Do you think in their down time, in their private time, when they’re with each other, that they really are given to conversation about how their decisions are being viewed by the country and how the country doesn’t trust or believe in them?

Murray: I do think they do. I mean, I think you see Justice Scalia in like this term and some of the unanimous decisions, he has filed concurrence that really feel more like dissent.

And he is speaking to a group of Americans, a group of constituents, about the loss of credibility of the court. Like he talks on the abortion cases that this court has sort of gone off on sort of an exceptional brand of abortion First Amendment jurisprudence that really is specific to abortion.

And he’s speaking to them and speaking to the concerns that they have. It’s just that he’s on a different wing of the court from some of the other members who are speaking to a completely different constituency.

So they’re both speaking to two different groups of people and, in doing that, they are really reflecting how riven we are over these hot button social issues.

Tavis: I was at a wonderful institution called the Chautauqua Institution just last weekend, literally a couple of days ago, giving a major presentation. And I was joined there by former Supreme Court Justice Sandra Day O’Conner who spoke right after I spoke.
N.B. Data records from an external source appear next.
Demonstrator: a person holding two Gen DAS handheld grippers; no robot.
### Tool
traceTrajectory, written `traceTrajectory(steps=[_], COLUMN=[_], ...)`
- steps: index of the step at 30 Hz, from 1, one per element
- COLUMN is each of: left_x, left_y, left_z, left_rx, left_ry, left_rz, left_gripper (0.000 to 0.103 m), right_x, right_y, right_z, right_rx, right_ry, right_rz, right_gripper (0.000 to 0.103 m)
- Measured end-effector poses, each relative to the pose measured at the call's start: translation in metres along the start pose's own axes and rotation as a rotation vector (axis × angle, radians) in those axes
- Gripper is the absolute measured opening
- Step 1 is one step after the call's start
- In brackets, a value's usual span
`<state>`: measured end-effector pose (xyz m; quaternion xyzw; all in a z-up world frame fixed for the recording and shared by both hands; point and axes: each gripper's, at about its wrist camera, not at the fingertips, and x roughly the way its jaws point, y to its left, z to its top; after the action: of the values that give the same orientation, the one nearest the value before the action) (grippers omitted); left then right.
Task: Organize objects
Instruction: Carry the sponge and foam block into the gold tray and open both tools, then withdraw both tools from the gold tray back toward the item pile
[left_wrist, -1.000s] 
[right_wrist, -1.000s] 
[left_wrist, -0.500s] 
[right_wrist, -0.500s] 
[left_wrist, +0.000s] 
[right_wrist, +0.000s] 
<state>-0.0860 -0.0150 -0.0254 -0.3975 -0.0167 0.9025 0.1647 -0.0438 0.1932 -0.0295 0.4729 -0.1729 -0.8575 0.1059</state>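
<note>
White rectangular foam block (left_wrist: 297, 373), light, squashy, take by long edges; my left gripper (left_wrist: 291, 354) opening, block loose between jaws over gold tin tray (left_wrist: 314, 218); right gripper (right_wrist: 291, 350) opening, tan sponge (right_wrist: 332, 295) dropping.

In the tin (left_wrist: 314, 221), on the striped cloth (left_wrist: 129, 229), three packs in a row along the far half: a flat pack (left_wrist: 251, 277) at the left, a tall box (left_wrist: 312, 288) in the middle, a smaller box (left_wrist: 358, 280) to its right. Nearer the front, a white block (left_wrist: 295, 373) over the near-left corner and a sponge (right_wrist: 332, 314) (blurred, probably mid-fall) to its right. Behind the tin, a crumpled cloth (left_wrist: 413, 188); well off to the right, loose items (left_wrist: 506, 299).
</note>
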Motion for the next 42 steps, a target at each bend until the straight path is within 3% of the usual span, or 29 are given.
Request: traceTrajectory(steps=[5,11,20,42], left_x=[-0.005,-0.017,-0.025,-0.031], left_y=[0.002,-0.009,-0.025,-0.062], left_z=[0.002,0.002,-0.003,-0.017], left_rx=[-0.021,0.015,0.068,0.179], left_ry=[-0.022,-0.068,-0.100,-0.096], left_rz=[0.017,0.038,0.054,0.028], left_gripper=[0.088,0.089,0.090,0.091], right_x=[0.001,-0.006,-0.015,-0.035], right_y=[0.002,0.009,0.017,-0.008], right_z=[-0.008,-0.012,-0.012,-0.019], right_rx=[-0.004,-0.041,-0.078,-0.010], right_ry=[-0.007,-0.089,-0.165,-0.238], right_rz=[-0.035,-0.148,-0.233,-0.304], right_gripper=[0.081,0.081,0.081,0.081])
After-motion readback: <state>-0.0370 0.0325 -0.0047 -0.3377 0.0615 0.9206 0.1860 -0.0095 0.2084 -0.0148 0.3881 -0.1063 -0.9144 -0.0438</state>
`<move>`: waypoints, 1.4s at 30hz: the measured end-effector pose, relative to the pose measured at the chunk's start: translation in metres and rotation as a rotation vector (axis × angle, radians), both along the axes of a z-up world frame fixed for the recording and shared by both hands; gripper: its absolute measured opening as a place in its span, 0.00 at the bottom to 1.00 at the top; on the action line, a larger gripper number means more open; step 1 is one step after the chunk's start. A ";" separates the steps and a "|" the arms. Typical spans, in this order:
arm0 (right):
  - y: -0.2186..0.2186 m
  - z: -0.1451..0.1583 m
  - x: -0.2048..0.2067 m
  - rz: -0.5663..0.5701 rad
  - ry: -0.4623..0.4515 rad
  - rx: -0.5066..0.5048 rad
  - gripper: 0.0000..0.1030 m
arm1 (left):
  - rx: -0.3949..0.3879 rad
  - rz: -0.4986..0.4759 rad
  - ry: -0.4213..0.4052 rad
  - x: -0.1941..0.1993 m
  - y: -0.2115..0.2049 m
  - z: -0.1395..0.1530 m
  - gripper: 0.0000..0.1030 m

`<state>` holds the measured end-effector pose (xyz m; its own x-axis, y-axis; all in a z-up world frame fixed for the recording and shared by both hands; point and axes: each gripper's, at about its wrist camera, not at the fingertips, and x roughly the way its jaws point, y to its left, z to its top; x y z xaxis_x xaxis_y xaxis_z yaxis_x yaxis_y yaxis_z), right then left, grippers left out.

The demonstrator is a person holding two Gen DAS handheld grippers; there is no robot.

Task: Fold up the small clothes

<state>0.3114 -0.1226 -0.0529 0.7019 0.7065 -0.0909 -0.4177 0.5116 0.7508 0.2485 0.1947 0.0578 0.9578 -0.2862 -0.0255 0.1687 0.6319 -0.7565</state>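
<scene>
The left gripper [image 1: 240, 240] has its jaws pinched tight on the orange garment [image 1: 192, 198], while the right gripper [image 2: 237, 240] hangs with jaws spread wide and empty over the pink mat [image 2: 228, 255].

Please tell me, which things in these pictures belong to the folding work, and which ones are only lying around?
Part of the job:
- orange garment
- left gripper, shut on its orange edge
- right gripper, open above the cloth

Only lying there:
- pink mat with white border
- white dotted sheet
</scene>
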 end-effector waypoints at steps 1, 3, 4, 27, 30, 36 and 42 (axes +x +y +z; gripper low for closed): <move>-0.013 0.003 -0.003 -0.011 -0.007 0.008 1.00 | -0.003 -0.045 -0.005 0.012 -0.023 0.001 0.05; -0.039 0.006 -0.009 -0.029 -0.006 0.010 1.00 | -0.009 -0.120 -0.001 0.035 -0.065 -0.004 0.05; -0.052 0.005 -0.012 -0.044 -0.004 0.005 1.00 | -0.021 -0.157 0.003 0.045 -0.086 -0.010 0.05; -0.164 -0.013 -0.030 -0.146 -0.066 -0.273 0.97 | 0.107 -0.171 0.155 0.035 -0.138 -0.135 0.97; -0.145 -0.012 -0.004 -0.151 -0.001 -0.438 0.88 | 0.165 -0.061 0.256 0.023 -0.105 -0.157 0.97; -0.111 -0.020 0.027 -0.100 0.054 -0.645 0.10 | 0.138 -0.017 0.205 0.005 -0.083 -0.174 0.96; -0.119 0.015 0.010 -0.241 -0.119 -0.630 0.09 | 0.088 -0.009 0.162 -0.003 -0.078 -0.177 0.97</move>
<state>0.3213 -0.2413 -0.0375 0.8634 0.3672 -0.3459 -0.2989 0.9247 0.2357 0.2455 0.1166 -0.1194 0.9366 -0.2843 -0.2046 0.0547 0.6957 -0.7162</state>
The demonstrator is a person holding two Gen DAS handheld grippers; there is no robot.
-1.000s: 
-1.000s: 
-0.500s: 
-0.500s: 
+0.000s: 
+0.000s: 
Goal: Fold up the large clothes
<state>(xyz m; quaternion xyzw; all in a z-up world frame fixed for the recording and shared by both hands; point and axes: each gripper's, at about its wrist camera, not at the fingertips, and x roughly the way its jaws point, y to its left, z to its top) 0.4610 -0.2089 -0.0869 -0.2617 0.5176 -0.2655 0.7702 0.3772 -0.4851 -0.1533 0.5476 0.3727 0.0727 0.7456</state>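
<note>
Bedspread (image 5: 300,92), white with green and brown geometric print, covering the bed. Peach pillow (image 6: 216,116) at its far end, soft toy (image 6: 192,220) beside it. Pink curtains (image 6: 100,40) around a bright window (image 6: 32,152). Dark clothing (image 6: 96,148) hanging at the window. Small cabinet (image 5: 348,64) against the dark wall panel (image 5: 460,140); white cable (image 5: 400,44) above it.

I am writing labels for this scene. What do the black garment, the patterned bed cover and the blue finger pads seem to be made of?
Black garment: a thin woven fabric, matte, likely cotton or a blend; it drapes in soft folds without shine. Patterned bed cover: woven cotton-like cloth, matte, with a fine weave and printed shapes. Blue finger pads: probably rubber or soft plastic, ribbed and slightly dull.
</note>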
So I had a chance to see her over the weekend and, in preparing for our conversation, I was thinking about the fact that she, if I could put in quotes, “saved affirmative action” at least for the moment with her decision, her point of view on this when she was on the court, which leads me to ask, given what we saw this year, what you make of “race-conscious” policies and this court in the next term or in the next few years.

Murray: So the last really big affirmative action case that the court took on and squarely addressed the question of whether race-conscious admissions offended the Constitution was in 2003 in Grutter vs. Bollinger and Gratz vs. Bollinger. And there, Justice O’Connor, writing for the majority and Grutter, upheld the use of race-conscious admissions in the University of Michigan’s law school program.

Since then, we’ve had two other cases, Fisher from last term on the University of Texas case, and then this term, Schuette. Both of these cases sort of kicked the can down the road. Fisher was sent back to the Fifth Circuit to apply strict scrutiny. The court said that the court below hadn’t applied the right standard of review or hadn’t done it rigorously.

And in Schuette, the decision really wasn’t – or the issue for the court wasn’t really about whether or not affirmative action is constitutional. Rather, it was about whether or not the people of Michigan, through their ballot initiative system, could actually decide this question. So the can is just being kicked down the road and eventually we are going to have a case that comes up.

And that’s the kind of the thing with this court, right? You see the seeds being planted in earlier cases and it’s sort of like a game of chess. Like you’re getting your pieces in position and eventually, in three or four moves down the line, you’re going to checkmate.

Tavis: So you’re much more cosmopolitan and generous than I am ’cause my read of this is they are waiting for the right case.

Murray: I think that’s exactly right. I think they’re sort of laying the seeds and cultivating something that’s going to happen in the future. So, for example, Shelby County last term, really, really interesting decision, a really difficult decision for a lot of people who believe very strongly that the Voting Rights Act is necessary in certain parts of the country to ensure the enfranchisement of racial minorities.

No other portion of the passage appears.